- Exercise inputs:
══════════
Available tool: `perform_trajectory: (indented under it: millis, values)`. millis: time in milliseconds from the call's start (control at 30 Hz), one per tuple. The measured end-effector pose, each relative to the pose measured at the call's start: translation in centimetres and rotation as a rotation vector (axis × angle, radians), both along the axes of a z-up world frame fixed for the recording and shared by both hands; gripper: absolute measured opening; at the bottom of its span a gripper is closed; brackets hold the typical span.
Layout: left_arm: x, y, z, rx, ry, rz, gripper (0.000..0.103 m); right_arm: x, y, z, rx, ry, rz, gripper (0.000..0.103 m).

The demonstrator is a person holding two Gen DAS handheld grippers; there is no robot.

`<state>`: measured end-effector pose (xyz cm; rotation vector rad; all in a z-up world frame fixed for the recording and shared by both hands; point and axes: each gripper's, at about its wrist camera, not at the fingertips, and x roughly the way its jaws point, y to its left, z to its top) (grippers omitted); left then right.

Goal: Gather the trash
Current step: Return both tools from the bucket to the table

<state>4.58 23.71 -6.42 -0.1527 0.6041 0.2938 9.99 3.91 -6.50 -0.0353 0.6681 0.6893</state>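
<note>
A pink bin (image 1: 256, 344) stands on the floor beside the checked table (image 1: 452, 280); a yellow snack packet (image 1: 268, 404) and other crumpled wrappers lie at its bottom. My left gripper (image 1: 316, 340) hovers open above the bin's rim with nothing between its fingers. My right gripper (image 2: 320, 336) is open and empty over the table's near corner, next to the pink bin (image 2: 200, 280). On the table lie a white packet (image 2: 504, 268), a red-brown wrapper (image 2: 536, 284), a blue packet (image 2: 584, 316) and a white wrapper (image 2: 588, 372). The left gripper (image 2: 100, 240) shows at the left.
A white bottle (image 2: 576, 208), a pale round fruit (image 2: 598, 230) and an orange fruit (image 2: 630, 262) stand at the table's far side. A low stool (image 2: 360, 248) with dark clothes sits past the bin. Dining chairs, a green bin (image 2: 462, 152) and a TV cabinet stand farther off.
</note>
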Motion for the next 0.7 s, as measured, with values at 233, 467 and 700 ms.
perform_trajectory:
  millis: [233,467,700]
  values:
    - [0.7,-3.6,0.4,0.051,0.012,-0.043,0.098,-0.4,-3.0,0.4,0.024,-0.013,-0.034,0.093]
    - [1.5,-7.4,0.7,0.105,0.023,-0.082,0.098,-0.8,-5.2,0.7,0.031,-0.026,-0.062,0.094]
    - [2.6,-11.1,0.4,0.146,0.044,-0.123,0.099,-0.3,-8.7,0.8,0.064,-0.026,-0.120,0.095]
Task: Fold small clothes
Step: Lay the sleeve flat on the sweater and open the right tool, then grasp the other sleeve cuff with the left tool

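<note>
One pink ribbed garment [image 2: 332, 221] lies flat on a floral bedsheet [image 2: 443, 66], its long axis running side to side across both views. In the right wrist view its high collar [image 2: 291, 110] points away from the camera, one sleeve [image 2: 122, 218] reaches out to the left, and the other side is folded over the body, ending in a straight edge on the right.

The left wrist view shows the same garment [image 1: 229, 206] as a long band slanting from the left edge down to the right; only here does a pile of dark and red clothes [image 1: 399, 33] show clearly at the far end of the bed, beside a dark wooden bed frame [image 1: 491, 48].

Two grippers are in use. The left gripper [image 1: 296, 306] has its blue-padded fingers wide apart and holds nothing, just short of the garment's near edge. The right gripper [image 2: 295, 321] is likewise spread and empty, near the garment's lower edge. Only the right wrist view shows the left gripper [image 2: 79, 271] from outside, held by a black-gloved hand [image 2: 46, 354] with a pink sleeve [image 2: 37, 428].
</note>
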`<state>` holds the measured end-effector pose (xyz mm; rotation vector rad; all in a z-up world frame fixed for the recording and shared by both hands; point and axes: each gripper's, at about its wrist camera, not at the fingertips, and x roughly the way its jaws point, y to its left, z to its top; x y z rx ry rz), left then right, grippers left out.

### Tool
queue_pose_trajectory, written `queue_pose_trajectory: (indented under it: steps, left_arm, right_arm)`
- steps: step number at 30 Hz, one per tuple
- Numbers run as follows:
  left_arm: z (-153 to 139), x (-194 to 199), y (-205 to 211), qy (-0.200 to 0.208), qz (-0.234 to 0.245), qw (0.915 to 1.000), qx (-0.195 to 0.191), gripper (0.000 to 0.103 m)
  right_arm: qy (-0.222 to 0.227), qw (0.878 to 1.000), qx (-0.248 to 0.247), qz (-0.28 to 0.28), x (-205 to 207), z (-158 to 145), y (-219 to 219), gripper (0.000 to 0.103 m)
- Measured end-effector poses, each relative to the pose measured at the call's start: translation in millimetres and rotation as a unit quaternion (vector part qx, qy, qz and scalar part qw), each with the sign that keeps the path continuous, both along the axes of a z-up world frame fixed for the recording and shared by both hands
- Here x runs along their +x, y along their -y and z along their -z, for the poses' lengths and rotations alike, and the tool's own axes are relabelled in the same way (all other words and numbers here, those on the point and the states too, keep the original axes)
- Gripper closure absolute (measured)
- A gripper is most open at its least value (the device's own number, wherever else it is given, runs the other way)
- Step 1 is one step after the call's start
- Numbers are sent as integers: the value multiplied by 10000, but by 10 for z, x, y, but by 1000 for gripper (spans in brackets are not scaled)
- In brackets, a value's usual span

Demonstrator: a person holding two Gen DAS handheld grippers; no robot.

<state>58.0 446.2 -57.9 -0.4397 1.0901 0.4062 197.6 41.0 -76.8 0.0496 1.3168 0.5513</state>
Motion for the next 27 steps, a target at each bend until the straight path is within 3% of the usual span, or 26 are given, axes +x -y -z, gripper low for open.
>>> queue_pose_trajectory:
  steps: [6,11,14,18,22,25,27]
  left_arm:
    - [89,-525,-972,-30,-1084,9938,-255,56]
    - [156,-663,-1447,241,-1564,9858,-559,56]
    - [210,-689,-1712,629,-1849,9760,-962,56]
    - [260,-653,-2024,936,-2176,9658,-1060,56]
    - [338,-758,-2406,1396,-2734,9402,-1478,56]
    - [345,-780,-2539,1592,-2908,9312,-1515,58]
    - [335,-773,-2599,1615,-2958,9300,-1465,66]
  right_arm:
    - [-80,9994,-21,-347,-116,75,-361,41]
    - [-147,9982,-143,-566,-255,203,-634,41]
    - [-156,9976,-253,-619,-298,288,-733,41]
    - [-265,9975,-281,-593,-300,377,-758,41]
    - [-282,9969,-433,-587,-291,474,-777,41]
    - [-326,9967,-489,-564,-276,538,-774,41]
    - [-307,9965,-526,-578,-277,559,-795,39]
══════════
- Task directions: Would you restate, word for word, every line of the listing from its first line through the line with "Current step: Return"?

- Exercise answer:
Available tool: `perform_trajectory: (indented under it: millis, values)`. millis: time in milliseconds from the call's start (control at 30 Hz), one per tuple. The measured end-effector pose, each relative to the pose measured at the call's start: translation in centimetres and rotation as a rotation vector (axis × angle, radians), both along the axes of a z-up world frame fixed for the recording and shared by both hands; gripper: absolute measured opening; at the bottom of its span a gripper is closed; brackets hold the typical span.
Layout: left_arm: x, y, z, rx, ry, rz, gripper (0.000..0.103 m); right_arm: x, y, z, rx, ry, rz, gripper (0.000..0.103 m).

The demonstrator is a person holding two Gen DAS handheld grippers; there is no robot.

`<state>`: measured end-effector pose (xyz cm; rotation vector rad; all in a z-up world frame fixed for the recording and shared by both hands; point and axes: each gripper's, at about its wrist camera, not at the fingertips, and x roughly the way its jaws point, y to its left, z to its top) (grippers omitted); left then right.

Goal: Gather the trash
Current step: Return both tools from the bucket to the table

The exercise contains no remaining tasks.